Lawgoch was a lineal direct descendant of the Welsh Prince Llywelyn the Great, through his illegitimate son Gruffudd (d. 1244). His grandfather was a member of the Welsh Royal House of Gwynedd, and Owain was very aware of his dynastic hereditary claim as the last living male of Llywelyn's family. Following the death of Prince Llywelyn the Last in 1282 and the execution of his brother and successor as the final Prince of Gwynedd Dafydd ap Gruffudd in 1283, the Welsh kingdom paid fealty to and accepted English rule. Llywelyn's daughter Gwenllian ferch Llywelyn was committed to a nunnery at Sempringham, while the sons of Dafydd were kept in Bristol Castle until their deaths. Another of Llywelyn's brothers, Rhodri ap Gruffydd, renounced his rights in Gwynedd and spent much of his life in England as a royal pensioner. His son Thomas inherited lands in England in Surrey, Cheshire and Gloucestershire.

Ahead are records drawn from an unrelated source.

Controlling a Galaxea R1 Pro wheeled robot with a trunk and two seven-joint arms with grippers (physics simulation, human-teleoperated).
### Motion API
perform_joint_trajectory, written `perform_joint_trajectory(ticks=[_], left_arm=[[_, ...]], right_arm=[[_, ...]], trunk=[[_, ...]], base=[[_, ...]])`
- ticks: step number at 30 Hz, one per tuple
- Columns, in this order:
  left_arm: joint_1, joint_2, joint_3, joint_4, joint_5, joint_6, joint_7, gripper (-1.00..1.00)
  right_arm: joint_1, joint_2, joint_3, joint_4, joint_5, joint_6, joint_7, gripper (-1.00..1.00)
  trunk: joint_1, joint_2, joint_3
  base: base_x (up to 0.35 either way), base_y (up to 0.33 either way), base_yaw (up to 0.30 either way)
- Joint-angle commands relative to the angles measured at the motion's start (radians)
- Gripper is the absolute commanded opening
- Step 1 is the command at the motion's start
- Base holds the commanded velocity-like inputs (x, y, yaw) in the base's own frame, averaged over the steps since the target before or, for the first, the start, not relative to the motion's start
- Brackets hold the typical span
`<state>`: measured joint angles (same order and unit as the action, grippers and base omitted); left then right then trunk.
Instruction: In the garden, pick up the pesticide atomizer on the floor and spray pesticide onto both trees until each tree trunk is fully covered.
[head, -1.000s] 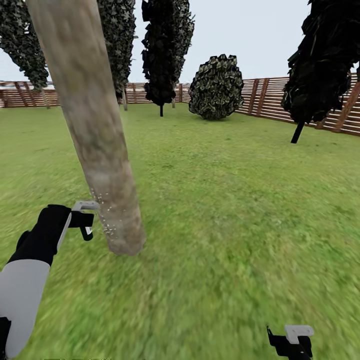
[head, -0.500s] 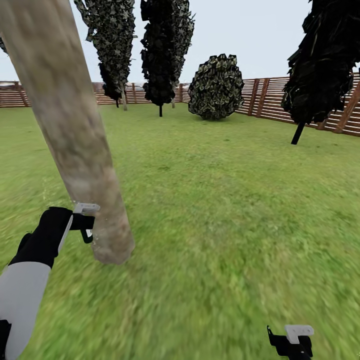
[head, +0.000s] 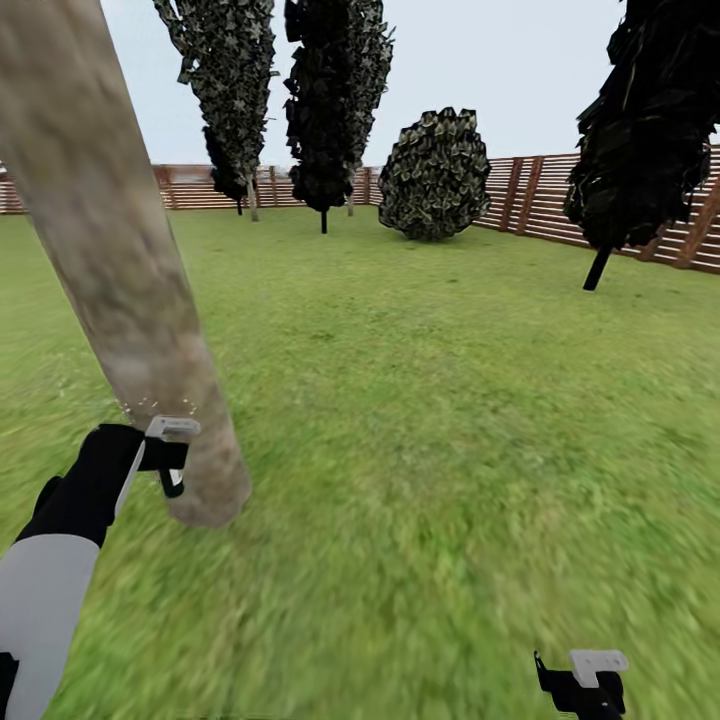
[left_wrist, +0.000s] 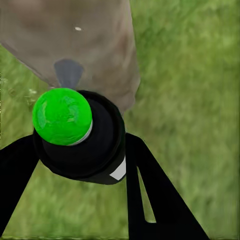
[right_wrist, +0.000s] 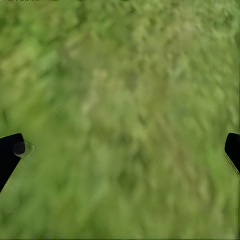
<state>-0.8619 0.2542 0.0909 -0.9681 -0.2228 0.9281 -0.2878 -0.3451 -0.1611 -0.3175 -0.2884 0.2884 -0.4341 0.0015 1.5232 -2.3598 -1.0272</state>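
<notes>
A thick pale grey-beige tree trunk (head: 130, 280) leans across the left of the head view, its base on the grass. My left gripper (head: 170, 462) hangs just beside the trunk's foot, shut on the pesticide atomizer (left_wrist: 87, 150), a small black bottle with a bright green top (left_wrist: 62, 116). In the left wrist view the bottle sits between the black fingers (left_wrist: 150, 190) and points at the trunk (left_wrist: 90, 45) close ahead. A few white specks float near the trunk above the gripper. My right gripper (head: 585, 678) is low at the right over grass, open and holding nothing (right_wrist: 120, 150).
Green lawn (head: 450, 400) spreads ahead and to the right. Dark-leaved trees (head: 335, 100) and a round bush (head: 433, 175) stand far back by the brown slat fence (head: 545, 200). Another dark tree (head: 650, 130) stands at the right.
The whole view has shifted, so the trunk now lies further left and nearer in the picture. The left gripper keeps the atomizer beside the trunk's base. The white specks on the trunk have thinned.
</notes>
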Motion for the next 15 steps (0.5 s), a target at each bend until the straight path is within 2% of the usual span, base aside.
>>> perform_joint_trajectory(ticks=[1,4,8,13,15], left_arm=[[0.001,0.0,0.001,0.0,0.0,0.0,0.0,-1.0],[0.003,0.001,0.002,0.001,0.0,0.001,0.001,-1.0],[0.004,0.003,0.004,0.002,0.0,0.001,0.002,-1.0],[0.043,0.0,0.001,0.015,0.0,-0.007,0.033,-1.0],[0.066,-0.007,-0.002,0.028,0.004,-0.048,0.04,-1.0]], right_arm=[[0.0,0.0,0.0,0.0,0.0,0.0,0.0,1.0],[0.0,0.0,0.0,0.0,0.0,0.0,0.0,1.0],[0.0,0.0,0.0,0.0,0.0,0.0,0.0,1.0],[0.0,0.0,0.0,0.0,0.0,0.0,0.0,1.0],[0.0,0.0,0.0,0.0,0.0,0.0,0.0,1.0]], trunk=[[0.0,0.0,0.0],[0.0,0.0,0.0],[0.0,0.0,0.0],[0.0,0.0,0.0],[0.0,0.0,0.0]], base=[[0.0,-0.275,0.257],[-0.037,-0.274,0.271],[-0.173,-0.231,0.277],[-0.038,-0.037,0.26],[-0.003,-0.003,0.086]])
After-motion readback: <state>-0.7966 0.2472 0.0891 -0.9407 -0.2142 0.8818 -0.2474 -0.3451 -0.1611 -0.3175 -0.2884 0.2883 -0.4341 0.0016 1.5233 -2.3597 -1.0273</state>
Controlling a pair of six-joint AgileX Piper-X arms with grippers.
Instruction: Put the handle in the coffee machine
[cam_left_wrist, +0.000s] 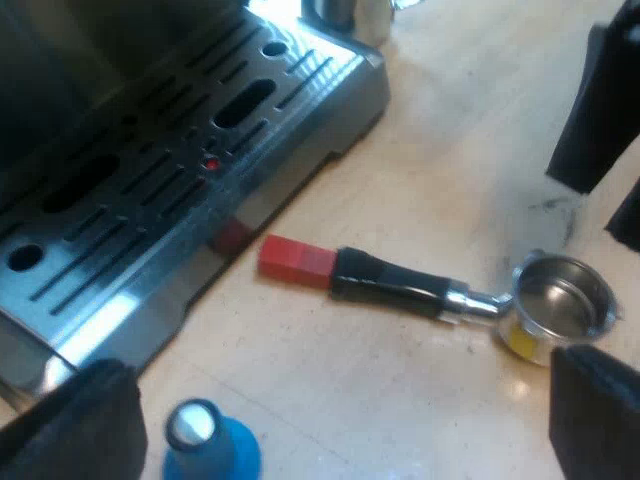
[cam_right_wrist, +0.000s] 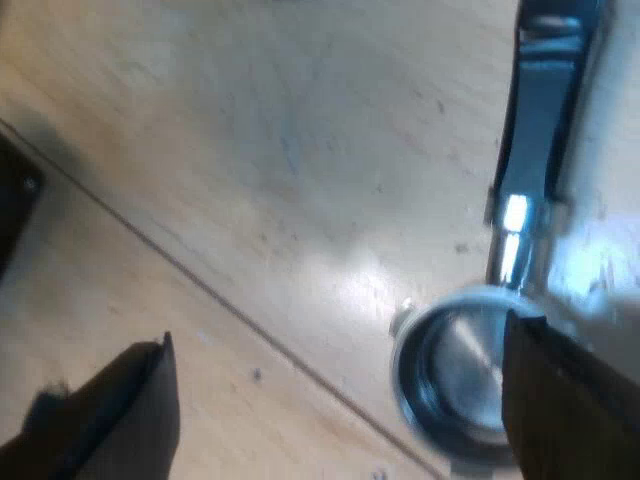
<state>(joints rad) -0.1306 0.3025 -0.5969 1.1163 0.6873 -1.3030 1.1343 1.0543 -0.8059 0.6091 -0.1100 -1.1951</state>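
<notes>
1. The holder lies flat on the table, loose and not locked into the espresso machine.
2. Its red end points at the foot of the machine and lies just beside the edge of the slotted drip tray. I cannot tell whether they touch.
3. The dark handle runs from the red end to a short metal neck and then to the metal basket. The basket sits open side up at the end far from the machine.
4. Left gripper: its fingers stand wide apart and hold nothing. It hangs above the table, over the stretch between the tamper and the holder.
5. Right gripper: its fingers are spread and nothing is clamped. In the right wrist view the basket lies between them, close against one finger, which overlaps its rim. Contact cannot be confirmed.
6. In the left wrist view the right gripper shows as a dark shape above the table, near the basket end of the holder.
7. A blue tamper stands upright on the table, near the corner of the drip tray and apart from the holder.
</notes>
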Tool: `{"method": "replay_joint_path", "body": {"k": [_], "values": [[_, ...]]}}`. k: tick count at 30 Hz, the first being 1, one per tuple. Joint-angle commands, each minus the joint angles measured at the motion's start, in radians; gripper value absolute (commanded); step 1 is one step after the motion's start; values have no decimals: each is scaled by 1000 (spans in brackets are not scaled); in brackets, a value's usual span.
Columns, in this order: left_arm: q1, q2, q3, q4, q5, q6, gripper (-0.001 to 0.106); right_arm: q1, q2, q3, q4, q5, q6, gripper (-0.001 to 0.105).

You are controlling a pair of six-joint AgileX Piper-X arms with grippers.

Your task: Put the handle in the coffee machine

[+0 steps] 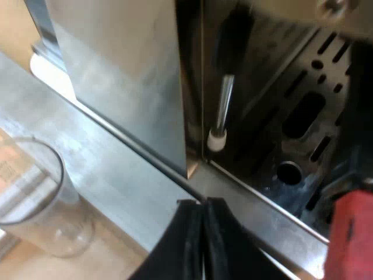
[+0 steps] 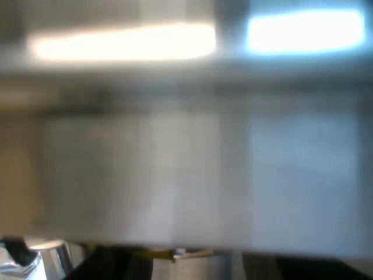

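A: What is standing nearest the espresso machine (image 1: pixel 116 76) on its outer side?
B: A clear measuring glass (image 1: pixel 32 201) is standing upright on the wooden surface (image 1: pixel 111 254), just beside the machine's steel side wall.
A: And moving across to the machine's front?
B: The steam wand (image 1: pixel 223 99) is hanging down inside the front bay, its white tip pointing at the slotted drip tray (image 1: pixel 306 114).
A: What is the left gripper (image 1: pixel 204 204) doing?
B: It is hovering over the machine's steel base edge, at the corner of the front bay. Its black fingers (image 1: pixel 180 245) are pressing flat together and gripping nothing.
A: Where is the task's piece?
B: The handle's red end (image 1: pixel 349 239) is showing at the machine's front, over the drip tray. Whether it is locking in or hanging loose, I cannot tell.
A: And the right gripper (image 2: pixel 213 269)?
B: It is facing a grey metal surface (image 2: pixel 186 175) at close range; I cannot tell how it is set or whether it is holding anything
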Motion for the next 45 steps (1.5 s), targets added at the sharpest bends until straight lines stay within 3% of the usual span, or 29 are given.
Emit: {"method": "replay_joint_path", "body": {"k": [1, 10, 12, 14, 18, 24, 29, 35, 45], "values": [[-2, 21, -7, 3, -21, -9, 0, -9, -23, -30, -83, -5, -5, 39], [-77, 21, -5, 50, -45, 10, 0, -9, -23, -30, -83, -5, -5, 39], [-105, 21, -5, 80, -75, 25, 0, -9, -23, -30, -83, -5, -5, 39], [-137, 21, -5, 115, -151, 36, 0, -9, -23, -30, -83, -5, -22, 39], [-173, 20, -5, 148, -171, 31, 0, -9, -23, -30, -83, -5, -60, 39], [-210, -17, -5, 211, -151, -29, 0, -9, -23, -30, -83, -5, -74, 39], [-214, -71, -3, 230, -158, -167, 0, -9, -23, -30, -83, -5, -81, 39], [-218, -99, 41, 229, -155, -265, 0, -9, -23, -30, -83, -5, -81, 39], [-224, -155, 106, 249, -156, -342, 0, -9, -23, -30, -83, -5, -88, 39]]}}
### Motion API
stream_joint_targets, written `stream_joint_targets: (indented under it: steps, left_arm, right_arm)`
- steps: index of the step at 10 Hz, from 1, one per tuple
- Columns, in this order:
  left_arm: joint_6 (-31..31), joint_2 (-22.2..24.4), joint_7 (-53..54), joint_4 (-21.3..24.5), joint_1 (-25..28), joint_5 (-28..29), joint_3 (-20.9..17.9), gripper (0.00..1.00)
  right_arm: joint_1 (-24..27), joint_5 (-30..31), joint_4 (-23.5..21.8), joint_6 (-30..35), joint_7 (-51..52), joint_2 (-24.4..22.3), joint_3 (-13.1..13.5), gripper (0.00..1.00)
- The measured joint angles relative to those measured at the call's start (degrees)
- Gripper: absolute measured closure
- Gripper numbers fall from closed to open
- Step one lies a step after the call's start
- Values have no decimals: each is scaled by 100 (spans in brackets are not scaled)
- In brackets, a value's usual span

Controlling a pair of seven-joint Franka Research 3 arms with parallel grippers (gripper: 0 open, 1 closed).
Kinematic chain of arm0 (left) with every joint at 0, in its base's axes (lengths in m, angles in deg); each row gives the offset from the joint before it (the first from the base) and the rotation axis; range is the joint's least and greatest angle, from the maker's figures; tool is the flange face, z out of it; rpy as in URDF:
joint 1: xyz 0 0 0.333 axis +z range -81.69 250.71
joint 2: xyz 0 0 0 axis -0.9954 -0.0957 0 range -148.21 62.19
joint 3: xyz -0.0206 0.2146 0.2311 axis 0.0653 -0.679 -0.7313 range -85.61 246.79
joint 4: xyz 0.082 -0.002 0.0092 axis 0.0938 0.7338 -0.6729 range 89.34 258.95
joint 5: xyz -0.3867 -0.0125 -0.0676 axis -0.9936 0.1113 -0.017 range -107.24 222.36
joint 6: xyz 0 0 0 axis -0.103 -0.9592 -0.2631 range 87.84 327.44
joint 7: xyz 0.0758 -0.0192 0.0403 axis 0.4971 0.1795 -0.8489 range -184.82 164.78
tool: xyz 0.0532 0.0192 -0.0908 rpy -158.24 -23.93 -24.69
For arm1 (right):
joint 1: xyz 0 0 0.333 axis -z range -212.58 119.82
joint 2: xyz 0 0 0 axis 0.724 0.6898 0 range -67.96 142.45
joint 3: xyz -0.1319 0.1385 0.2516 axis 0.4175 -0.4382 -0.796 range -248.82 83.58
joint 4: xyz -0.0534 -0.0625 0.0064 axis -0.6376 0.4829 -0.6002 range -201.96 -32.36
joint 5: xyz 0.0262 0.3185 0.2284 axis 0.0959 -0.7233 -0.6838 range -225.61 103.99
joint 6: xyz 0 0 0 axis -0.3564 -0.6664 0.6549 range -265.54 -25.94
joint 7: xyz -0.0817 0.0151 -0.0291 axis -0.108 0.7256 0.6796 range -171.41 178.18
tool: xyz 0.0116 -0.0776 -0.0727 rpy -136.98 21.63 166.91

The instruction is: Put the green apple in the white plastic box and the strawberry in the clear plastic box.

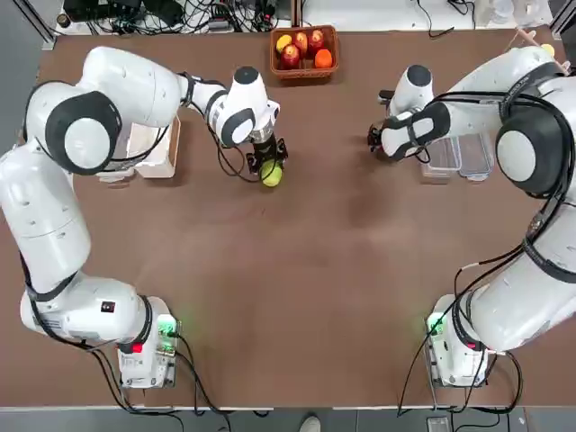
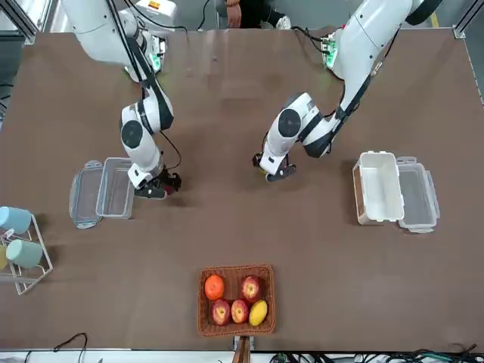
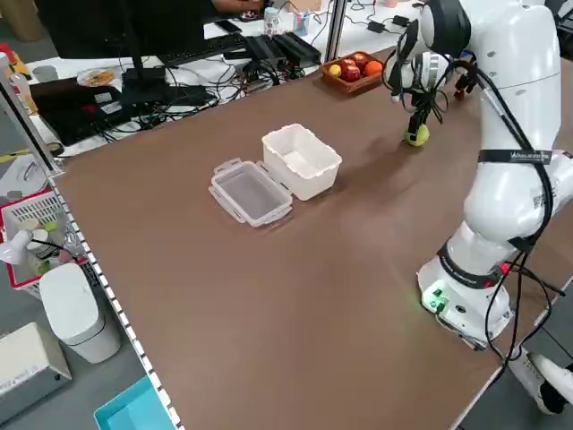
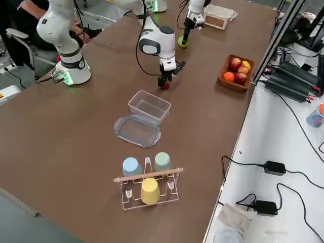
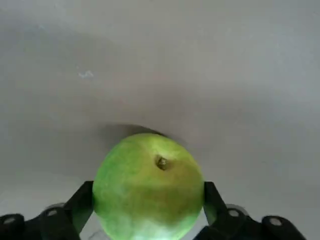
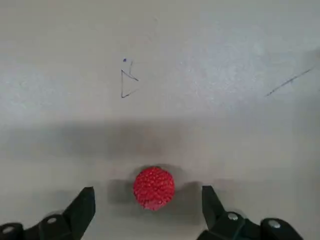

Rhodri was content to end his life as a country gentleman in England, and though his son Thomas ap Rhodri used the four lions of Gwynedd on his seal he made no attempt to win his inheritance. Owain, his only son, was born in Surrey, where his grandfather had acquired the manor of Tatsfield. Lawgoch entered the military service of Philip IV of France and lived the majority of his life on in mainland Europe. Thomas died in 1363 and Owain returned from abroad to Montgomeryshire and proclaimed his patrimony as the Prince of Wales. He was also in Britain during 1365. Lawgoch left again for France in March 1366 and was in French service by 1369 (hostilities in the war were suspended between 1360 and 1369), but adhering to the enemy had his lands in Wales and England confiscated.